“You are You! That is TRUER Than TRUE!
Rabbi Victor H. Reinstein
A sacred text of a different sort came to me as a gift recently. The place of its giving became as Sinai in that moment, a place of revelation and delight in the transmission of Torah from generation to generation. In this case, it was the handing of Torah from younger to older, a child unassuming and unaware of the gift transmitted. On a recent trip to Los Angeles to meet our newest grandchild, we went to pick up our eldest grandchild from school, not so little Leo, now six years old. Leo proudly took us on a tour of his school, showing us the playground first, and then the synagogue around which the school is configured, and then the music room, and the science room, so much opportunity, all part of his life and in some six-year old way seemingly appreciated and not taken for granted.
Finally we came to Leo’s classroom. He opened the door and led us in with a great smile, showing us where he sat to read, where he did math, where he washed his hands. He stopped with us in front of a large, brightly colored poster, seeming to know that it would mean as much to his zayde as to him. Of course I realized immediately from its color and illustration that it was a teaching of “Reb Seuss.” His oma Mieke and I held his hands as we read the words together with all the appropriate drama of something important, of a moment to be marked and remembered.

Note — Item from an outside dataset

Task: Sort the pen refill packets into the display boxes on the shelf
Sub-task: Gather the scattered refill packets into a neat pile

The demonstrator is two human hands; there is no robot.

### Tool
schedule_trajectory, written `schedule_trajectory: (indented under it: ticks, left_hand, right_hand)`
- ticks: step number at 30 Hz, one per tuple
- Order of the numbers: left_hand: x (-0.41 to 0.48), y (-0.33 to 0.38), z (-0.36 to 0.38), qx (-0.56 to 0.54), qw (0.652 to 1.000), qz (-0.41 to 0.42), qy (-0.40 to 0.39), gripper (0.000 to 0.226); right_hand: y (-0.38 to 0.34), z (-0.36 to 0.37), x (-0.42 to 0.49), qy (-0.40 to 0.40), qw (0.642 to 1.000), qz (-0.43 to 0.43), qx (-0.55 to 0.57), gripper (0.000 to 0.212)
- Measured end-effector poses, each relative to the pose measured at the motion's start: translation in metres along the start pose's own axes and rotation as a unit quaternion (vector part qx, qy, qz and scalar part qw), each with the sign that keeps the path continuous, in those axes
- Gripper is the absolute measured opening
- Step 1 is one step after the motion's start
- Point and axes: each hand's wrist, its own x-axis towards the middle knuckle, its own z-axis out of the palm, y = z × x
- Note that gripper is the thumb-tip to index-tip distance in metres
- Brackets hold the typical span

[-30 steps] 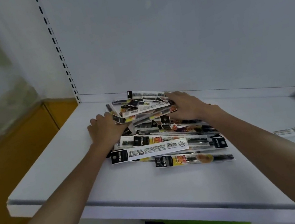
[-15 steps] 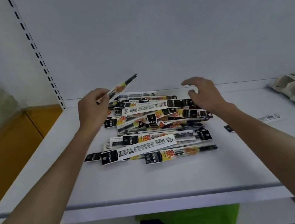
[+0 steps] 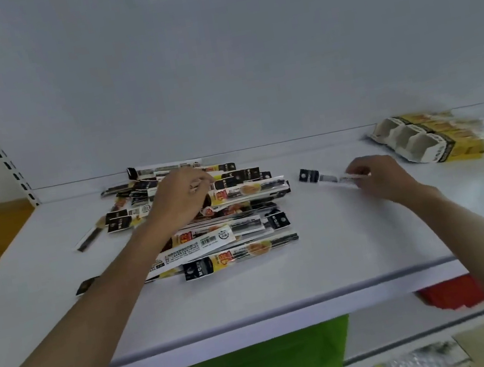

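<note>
Head view:

- Pile of refill packets sits on the shelf, left of centre. Most lie roughly left-right and overlap.
- Left hand is over the back half of the pile, fingers curled down onto it. Can't tell if it has a packet pinched or is only resting there.
- Right hand is off the pile, to its right, fingers and thumb pinching the right end of a lone packet lying low on the shelf.
- The lone packet's long axis runs left-right. Its black header end points back at the pile and the gripped end points toward the boxes.
- Display boxes lie further right and a bit further back, near the rear panel, well apart from the pile. The cells I can see look empty, but that corner is blurred.

Key relation: the boxes are on the right hand's side, just beyond it, so that hand is the nearer one.

My read: the right hand does the carry, a short move right and back. The packet likely needs turning end-first to drop into a cell. The left hand is better placed to feed from the pile.
</note>
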Motion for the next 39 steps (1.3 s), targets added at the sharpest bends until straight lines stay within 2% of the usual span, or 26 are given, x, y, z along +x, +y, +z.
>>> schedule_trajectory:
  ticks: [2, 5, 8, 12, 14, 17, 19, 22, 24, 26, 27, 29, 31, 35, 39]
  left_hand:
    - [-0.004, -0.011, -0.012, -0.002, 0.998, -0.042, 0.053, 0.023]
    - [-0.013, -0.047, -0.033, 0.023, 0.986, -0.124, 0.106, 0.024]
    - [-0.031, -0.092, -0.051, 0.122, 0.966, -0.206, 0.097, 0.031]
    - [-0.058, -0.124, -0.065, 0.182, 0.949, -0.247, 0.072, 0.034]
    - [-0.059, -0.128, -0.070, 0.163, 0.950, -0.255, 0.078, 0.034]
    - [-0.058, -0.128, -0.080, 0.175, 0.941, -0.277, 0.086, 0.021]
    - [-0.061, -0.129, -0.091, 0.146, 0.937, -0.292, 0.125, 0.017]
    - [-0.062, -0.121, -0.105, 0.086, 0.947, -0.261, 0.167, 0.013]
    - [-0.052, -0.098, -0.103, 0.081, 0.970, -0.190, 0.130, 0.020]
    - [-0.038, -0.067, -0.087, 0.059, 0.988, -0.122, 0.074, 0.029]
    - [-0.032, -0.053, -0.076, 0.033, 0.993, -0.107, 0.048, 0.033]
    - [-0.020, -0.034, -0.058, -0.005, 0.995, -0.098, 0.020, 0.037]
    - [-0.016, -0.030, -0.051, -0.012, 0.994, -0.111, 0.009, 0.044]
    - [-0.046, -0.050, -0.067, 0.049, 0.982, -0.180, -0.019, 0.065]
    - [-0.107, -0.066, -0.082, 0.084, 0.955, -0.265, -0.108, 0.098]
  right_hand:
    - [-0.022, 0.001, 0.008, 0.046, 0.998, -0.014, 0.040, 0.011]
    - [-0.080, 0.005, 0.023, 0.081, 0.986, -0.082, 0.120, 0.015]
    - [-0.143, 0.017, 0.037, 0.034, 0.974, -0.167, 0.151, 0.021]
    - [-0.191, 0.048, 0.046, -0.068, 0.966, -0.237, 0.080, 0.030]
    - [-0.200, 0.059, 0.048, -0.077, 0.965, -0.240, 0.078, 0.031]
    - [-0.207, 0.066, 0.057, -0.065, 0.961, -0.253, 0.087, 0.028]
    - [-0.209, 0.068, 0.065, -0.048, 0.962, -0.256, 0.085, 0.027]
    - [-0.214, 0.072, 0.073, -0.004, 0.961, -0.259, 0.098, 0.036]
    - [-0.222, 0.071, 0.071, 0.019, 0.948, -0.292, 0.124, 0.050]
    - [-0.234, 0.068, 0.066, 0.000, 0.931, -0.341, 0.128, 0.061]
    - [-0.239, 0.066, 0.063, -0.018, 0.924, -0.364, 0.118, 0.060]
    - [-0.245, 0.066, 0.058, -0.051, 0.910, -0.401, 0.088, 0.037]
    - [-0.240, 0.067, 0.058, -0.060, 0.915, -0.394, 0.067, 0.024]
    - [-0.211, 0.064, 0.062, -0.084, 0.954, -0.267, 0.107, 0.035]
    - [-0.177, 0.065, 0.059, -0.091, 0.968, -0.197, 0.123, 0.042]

The words jumped from the poster with the timeless cadence of Dr. Seuss, and with the excited voices of grandparents and grandchild reading together, students all:
Of common threads upon the loom of life, the words sing of universal truths in different tones and hues that each one might recognize in their own way the melody that is truer than true. It is the essence of the Slonimer Rebbe’s signature theme: No human is just the same from the day of the human’s creation and onward; and one person cannot repair that which devolves upon another person to repair. Therefore, there is to each person their own task and purpose through which it is upon them to bring repair in their lifetime (Portion Lech L’cha, Gen. 12:1-17:27).
We are each unique in who we are and in the gifts that we bring to this world and its repair. In the essence of who each one is we become part of something greater than ourselves and are yet integral to that greater whole. It is the nature and lesson of the minyan, the Jewish prayer quorum, a symbolic representation of the community and yet counted by ones. Of that which joins us one to another as a community, each of us in our uniqueness, Rabbi Samson Raphael Hirsch offers a beautiful insight, so simple and so profound from the weekly Torah portion B’har-B’chukkotai (Lev. 25:1-27:34). It is a portion that emphasizes human equality and the responsibility of one for another, to be learned through the profound reorganization of society that is experienced every seventh year through the laws of Sh’mita/the Sabbatical year. Fields are to lie fallow and all are to gather food from what grows of itself. Reminded that the land belongs to its Creator, landowner and tenant, stranger and home-born are all equal, gathering together shoulder to shoulder, a reminder of how it is meant to be, none with the upper hand, wealth redistributed and shared by all.
Drawing together all the preceding verses that bring home God’s vision of human society, become again as the Garden that was in the beginning, the Torah says, v’chey achicha imach/your brother’s/sister’s life shall be bound up with you. Rabbi Hirsch takes the word im/with and explains that it is this simple word that makes individuals into an am/a people. The two words, im and am, are formed of the same two letters, ayin and mem, but one small difference of a vowel allowing for the collective blossoming of individuals into a people. We can only be a people when we are with each other. As the people is reflected in the ways of our being in community with each other, so we are joined in all of our uniqueness, each one’s task and purpose needed to bring repair and make us whole.
In the delighted sharing of a child with his grandparents, we learn from a sacred text so brightly colored what each of us needs to know if within ourselves we would be whole and yet be part of a greater whole. It is, of course, that “you are you, and that is truer than TRUE!